Lesson 3 Legacy network infrastructure face operational challenges
Just like the rebels found a critical weakness to exploit in the massive Death Star, with the monolithic chassis-based network infrastructure the whole system can be brought to a stand-still when there are network problems. Network complexity blinds operators when they need to increase capacity, launch a new service or fix a network issue. They are built with a cumbersome hierarchical structure that leaves the operations team nervous about any required maintenance activities or changes – even those within a scheduled maintenance window. Network operations teams work under the influence of “network outage anxiety.” They know that even brief downtime could affect millions of users and in some cases be life-threatening – for which they could be fined heavily.
“You must unlearn what you have learned.”

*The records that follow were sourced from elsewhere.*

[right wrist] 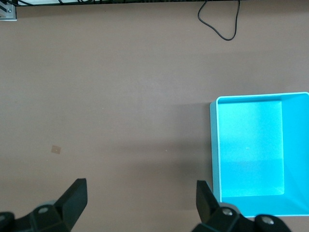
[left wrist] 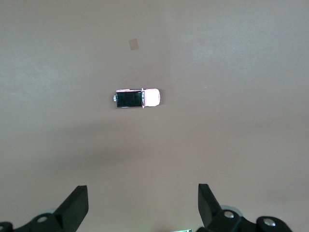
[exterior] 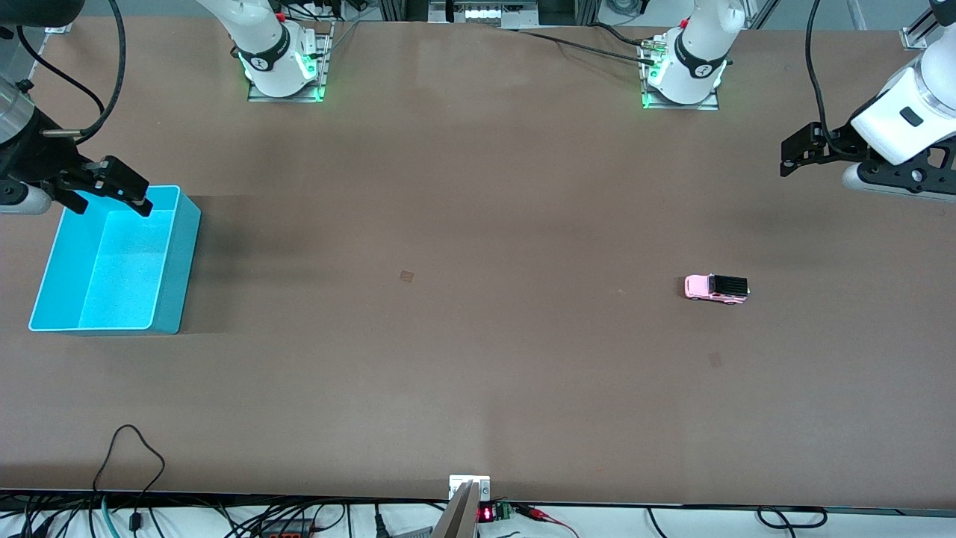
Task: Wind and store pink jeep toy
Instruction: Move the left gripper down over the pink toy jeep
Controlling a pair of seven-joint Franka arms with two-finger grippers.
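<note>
The pink jeep toy (exterior: 715,288) stands on its wheels on the brown table toward the left arm's end; it is pale pink with a black roof. In the left wrist view the jeep (left wrist: 137,98) lies well clear of the fingers. My left gripper (exterior: 792,157) (left wrist: 141,194) is open and empty, up in the air over the table near its end. The turquoise bin (exterior: 178,261) (right wrist: 215,145) sits empty at the right arm's end. My right gripper (exterior: 110,208) (right wrist: 140,189) is open and empty, over the bin's edge nearest the robots.
Two small tan marks lie on the table, one near the middle (exterior: 406,276) and one nearer the front camera than the jeep (exterior: 715,360). A black cable loop (exterior: 128,448) and a white bracket (exterior: 469,486) sit at the table's front edge.
</note>
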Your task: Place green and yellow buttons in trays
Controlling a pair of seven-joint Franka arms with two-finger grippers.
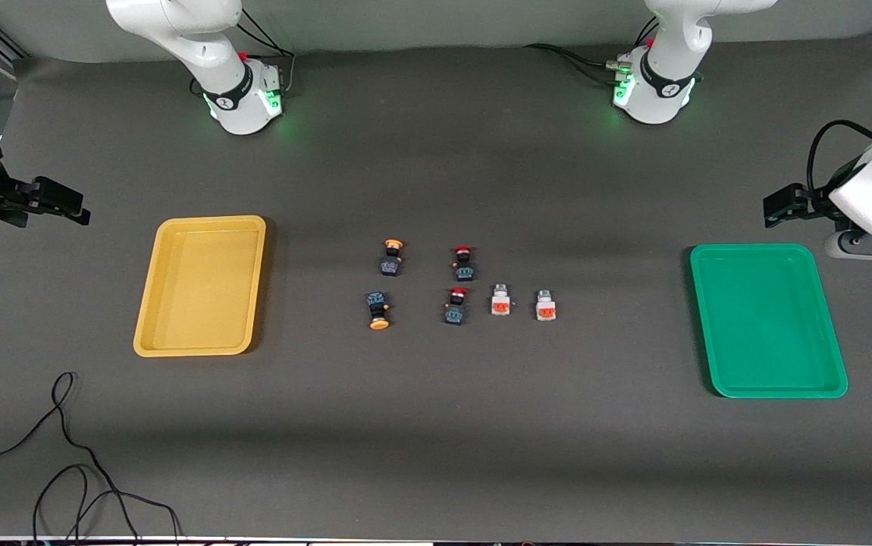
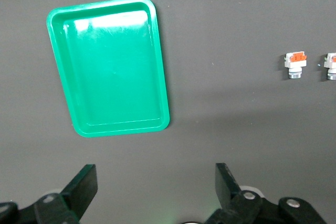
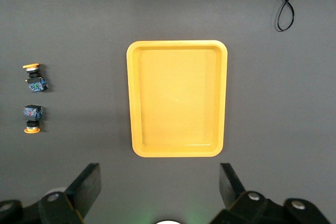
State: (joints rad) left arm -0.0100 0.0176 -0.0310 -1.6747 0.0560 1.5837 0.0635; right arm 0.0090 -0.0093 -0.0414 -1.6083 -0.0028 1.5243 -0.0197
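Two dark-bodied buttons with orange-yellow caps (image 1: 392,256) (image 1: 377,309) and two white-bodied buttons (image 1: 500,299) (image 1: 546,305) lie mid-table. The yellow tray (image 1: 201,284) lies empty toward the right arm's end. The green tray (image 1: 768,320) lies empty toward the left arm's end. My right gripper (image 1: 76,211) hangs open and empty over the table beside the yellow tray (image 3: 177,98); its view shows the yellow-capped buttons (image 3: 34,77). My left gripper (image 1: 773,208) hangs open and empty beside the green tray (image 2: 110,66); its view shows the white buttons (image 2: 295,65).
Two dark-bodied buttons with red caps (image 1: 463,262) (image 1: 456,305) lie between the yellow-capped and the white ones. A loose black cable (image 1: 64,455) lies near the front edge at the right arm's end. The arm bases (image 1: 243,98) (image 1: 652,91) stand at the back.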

– Yoda, The Empire Strikes Back
Lesson 4 – DDC – A New Hope
With the appearance of Luke Skywalker, a new hope came to the galaxy after years of darkness and oppression under the Empire. Likewise, after 30 years networks haven’t changed much, just building a larger monolithic chassis that grows bigger and bigger and needs to be replaced every three to five years. The cost of the network scales up with the actual demand.The costs are higher and service providers just need to pay or spend extra money every time there’s growth of capacity and that’s not a viable solution anymore. Service Providers need to find an alternate solution.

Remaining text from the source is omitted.